Tuttavia, il “fenomeno scatenante” nella decisione di convocare questi Stati generali è rappresentato dalle catacombe di Napoli che sono il caso più noto e di maggior successo di queste esperienze. “Quando si è scatenato il contenzioso con il Vaticano con altri colleghi e amici ci siamo schierati a difesa di questa esperienza straordinaria dal punto di vista della cultura e dell’impatto sociale. Abbiamo pensato allora, di trovare un luogo affinché si uscisse dall’isolamento. Queste realtà vivono tanti problemi nella gestione di questi luoghi di patrimonio culturale, in un lavoro quotidiano che non solo non trova il sostegno delle istituzioni pubbliche, ma che quasi incontra ostacoli che derivano proprio dallo Stato. Un modo di approcciare queste esperienze che forse viene dalla scarsa conoscenza di questi fenomeni”.

IL MIBAC SI OCCUPI DI LORO

È da qui, quindi, che nasce la convocazione degli Stati generali e l’esigenza di costruire una rete di queste realtà. “Non per farne un sindacato – scherza Volpe -, ma semplicemente perché conoscendosi e condividendo i problemi e le opportunità è più facile per ciascuna di queste realtà avere un futuro”.

L’obiettivo è anche quello di “presentarle al Mibac e chiedere al ministero, attraverso la rete territoriale, di ‘allearsi’ con queste realtà e di metterle nella condizione di operare al meglio. Rivolgo, in particolare, un invito ufficiale al Ministro Bonisoli a porre attenzione a queste straordinarie energie, competenze e passioni che attendono di essere messe nelle condizioni di operare a favore del patrimonio culturale e di creare occasioni di economia pulita e sana che valorizzi le professioni e le competenze che costruiamo nelle università e di cui il Mibac ha tanto bisogno”.

I CONTESTI IN CUI OPERANO

Una delle caratteristiche peculiari dell’Italia è quella di avere un patrimonio culturale diffuso sul territorio. “È impensabile che questa ricchezza possa essere tutelata solo con le norme e i vincoli, avrebbe piuttosto bisogno di una partecipazione larga con una gestione fatta da persone competenti”.

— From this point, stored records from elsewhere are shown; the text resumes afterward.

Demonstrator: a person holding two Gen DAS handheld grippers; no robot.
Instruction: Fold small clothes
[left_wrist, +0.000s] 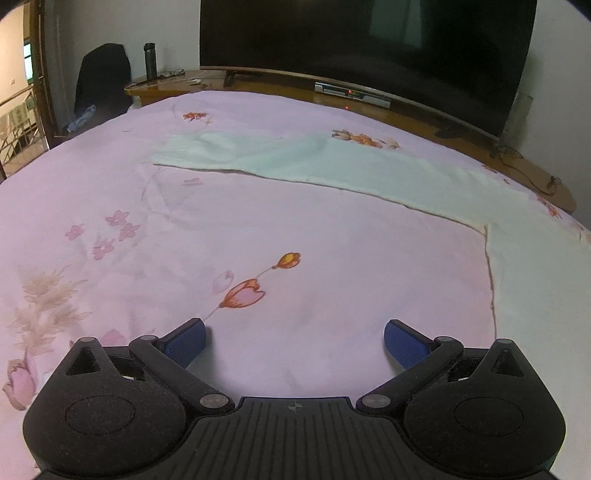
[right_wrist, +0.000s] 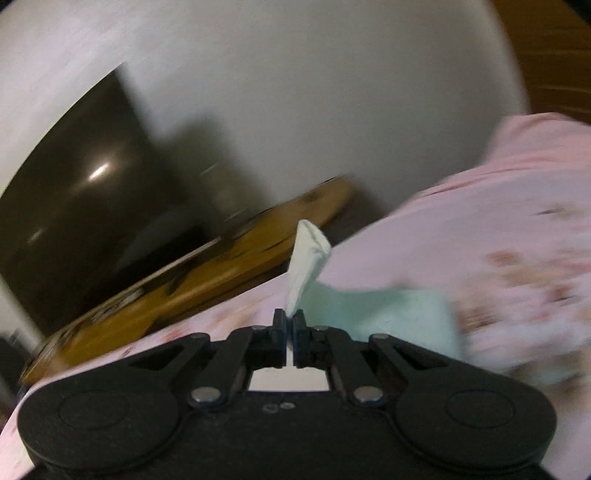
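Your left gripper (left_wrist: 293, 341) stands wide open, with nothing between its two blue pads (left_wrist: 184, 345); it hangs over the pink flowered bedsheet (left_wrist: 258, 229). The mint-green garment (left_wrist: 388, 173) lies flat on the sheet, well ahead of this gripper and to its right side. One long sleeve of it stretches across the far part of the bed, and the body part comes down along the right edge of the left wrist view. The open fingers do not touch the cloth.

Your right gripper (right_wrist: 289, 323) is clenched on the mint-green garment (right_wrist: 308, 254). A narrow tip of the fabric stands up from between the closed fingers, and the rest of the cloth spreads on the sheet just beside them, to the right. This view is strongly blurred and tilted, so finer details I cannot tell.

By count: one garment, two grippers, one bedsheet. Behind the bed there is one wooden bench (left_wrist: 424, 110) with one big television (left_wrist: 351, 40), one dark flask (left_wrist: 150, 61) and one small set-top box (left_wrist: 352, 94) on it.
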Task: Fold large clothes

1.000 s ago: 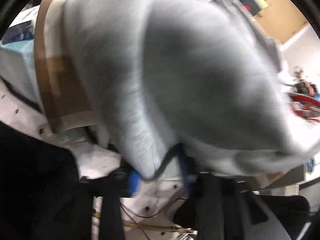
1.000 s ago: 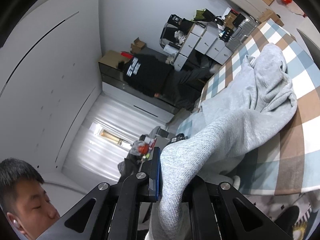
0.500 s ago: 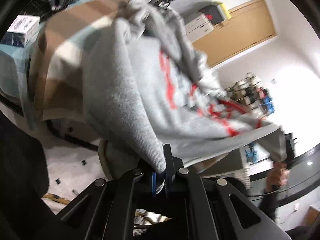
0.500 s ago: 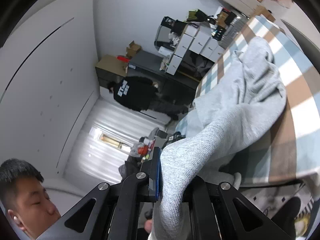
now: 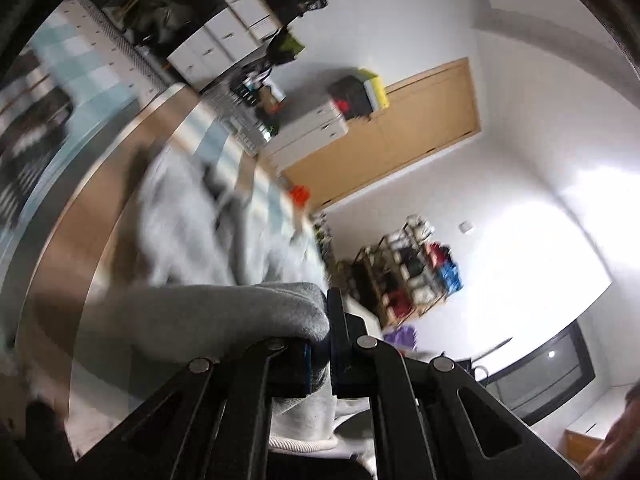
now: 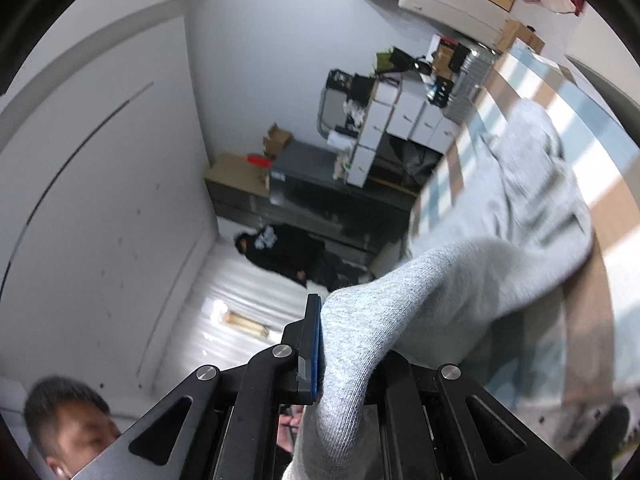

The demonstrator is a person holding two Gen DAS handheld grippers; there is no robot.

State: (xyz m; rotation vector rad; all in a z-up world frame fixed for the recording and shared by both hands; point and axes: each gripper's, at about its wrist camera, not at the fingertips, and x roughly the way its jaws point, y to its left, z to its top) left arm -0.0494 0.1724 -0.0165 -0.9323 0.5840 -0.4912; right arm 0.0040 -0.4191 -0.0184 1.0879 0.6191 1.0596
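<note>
Between the two grippers a grey sweatshirt (image 5: 188, 240) spans, most of it heaped on the checked bed cover (image 5: 92, 184), its long axis running away toward the far edge. Left gripper (image 5: 320, 344): jaws pinched tight on a rolled, thick knit fold that trails off to the left and down to the bed. Right gripper (image 6: 340, 344): jaws clamped on another ribbed, soft fold, the cloth stretching right toward the heap. Both hold equally close; the next move likely depends on lifting these edges together.
</note>
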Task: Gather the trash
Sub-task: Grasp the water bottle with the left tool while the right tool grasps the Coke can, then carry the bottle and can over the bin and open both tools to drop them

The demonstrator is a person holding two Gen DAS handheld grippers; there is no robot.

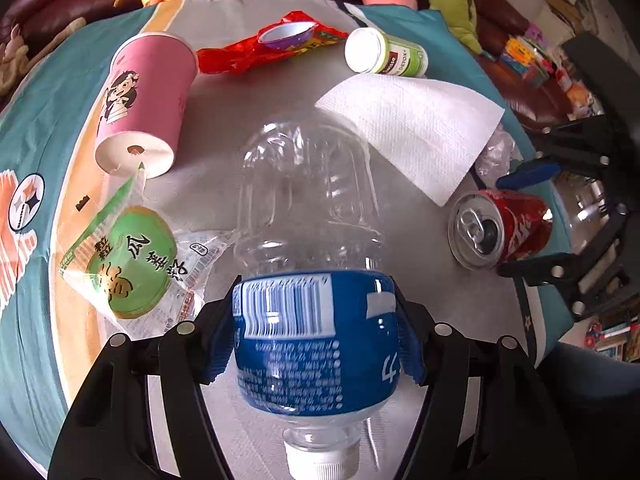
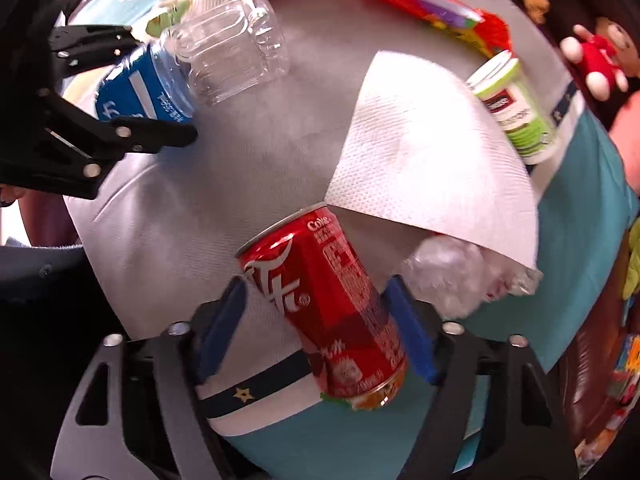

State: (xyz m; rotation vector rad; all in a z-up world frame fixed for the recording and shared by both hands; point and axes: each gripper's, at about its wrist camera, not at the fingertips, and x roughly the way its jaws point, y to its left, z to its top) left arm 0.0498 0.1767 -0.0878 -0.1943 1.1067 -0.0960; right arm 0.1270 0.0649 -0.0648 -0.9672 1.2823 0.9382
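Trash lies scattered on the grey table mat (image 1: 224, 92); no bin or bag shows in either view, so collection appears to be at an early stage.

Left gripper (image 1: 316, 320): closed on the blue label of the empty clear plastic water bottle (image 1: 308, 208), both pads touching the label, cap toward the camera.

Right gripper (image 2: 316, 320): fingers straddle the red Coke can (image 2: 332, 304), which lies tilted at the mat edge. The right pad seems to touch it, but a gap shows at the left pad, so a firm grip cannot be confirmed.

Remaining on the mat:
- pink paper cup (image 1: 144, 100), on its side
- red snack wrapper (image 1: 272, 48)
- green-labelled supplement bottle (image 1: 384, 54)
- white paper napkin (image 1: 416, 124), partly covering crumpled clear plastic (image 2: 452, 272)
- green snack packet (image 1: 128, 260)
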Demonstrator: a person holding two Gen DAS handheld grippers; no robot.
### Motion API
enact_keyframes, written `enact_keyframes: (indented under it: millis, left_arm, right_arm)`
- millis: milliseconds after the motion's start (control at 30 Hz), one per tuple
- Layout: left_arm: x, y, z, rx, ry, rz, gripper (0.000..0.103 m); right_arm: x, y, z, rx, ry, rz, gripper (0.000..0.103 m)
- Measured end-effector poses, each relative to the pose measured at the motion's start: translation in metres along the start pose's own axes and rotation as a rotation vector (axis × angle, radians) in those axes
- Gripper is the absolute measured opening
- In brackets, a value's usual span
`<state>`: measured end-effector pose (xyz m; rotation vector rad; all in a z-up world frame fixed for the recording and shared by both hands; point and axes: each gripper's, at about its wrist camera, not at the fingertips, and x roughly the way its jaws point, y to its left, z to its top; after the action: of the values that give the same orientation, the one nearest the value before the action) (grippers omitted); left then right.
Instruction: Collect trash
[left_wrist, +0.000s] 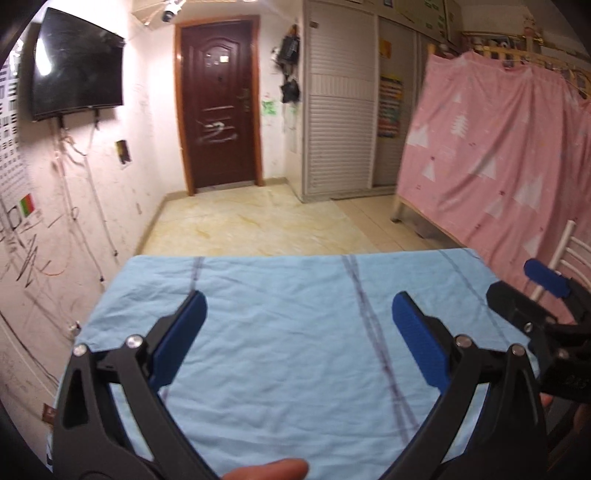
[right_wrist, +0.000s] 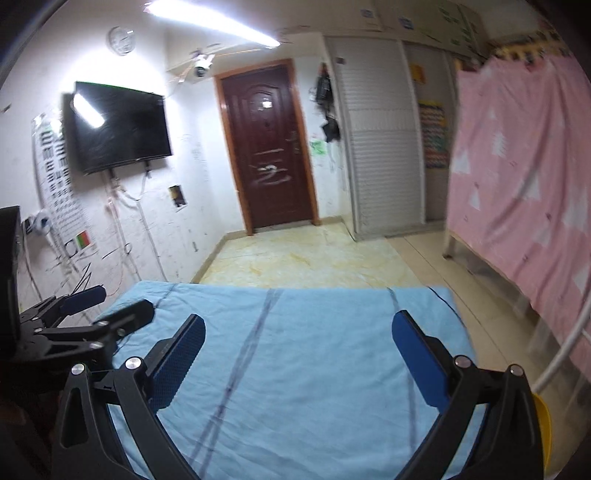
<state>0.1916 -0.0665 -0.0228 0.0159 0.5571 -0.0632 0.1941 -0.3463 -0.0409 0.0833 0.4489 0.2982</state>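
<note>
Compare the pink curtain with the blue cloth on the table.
The pink curtain hangs upright at the right; the blue cloth lies flat under both open grippers. The curtain carries white tree and triangle shapes; the cloth carries thin dark stripes. Both are pale, wrinkled fabrics.

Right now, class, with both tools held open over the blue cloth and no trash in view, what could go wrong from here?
1. The left tool and right tool hover close together over the table; the right tool shows at the left view's edge, so they might collide.
2. The blue cloth lies wrinkled; a descending finger could snag and drag it.
3. No trash shows on the cloth, so a grasp begun now would likely close on nothing.
</note>
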Motion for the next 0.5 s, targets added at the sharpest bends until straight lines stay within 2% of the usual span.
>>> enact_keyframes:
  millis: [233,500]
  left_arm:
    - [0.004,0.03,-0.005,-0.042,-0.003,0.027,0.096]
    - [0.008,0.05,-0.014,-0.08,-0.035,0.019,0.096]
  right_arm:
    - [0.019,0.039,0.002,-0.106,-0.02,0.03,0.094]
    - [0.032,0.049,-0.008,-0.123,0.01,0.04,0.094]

Proprio una recente ricerca di Stefano Consiglio ha messo in evidenza che, solo a Napoli, “operano circa 60 realtà impegnate nella gestione del patrimonio culturale. Si tratta di 260 persone impegnate nell’attività di gestione con un giro economico di 8 milioni euro lo scorso anno. Una realtà di un certo interesse dal punto di vista sociale ed economico. Si immagini cosa vuol dire se moltiplichiamo questo dato per l’intero territorio nazionale”, nota Volpe.

Queste realtà – sottolinea – operano spesso “in contesti sociali degradati e hanno dimostrato che grazie al patrimonio culturale si può contribuire non solo al miglioramento della qualità della vita ma anche a una migliore sicurezza delle città. Perché attraverso la partecipazione attiva dei cittadini si creano contesti più favorevoli. E’ una lezione importante. Se ci siamo riusciti a Rione Sanità si può fare dappertutto. E con gli Stati generali proviamo a farlo dappertutto”, conclude Volpe.

IL SOSTEGNO DI FEDERCULTURE

L’iniziativa è sostenuta da tanti soggetti a livello nazionale, a cominciare dal FAI e dalla Fondazione con il Sud. Anche Federculture è impegnata in prima linea per la riuscita dell’evento. Partendo dalla vicenda della cooperativa ‘La Paranza’ nelle Catacombe di Napoli, “vogliamo provare a dimostrare come l’intervento dell’impresa culturale determini le condizioni per lo sviluppo del territorio con nuova occupazione e nuove imprese e con un beneficio sociale locale”, spiega ad AgCult Claudio Bocci, direttore di Federculture. L’idea che sta dietro agli Stati generali della gestione dal basso del patrimonio culturale trova il sostegno di Federculture perché ritiene che “sia una linea per far emergere la necessità di appropriate politiche pubbliche che affrontino il tema della gestione come elemento di raccordo tra tutela e valorizzazione delle risorse culturali”.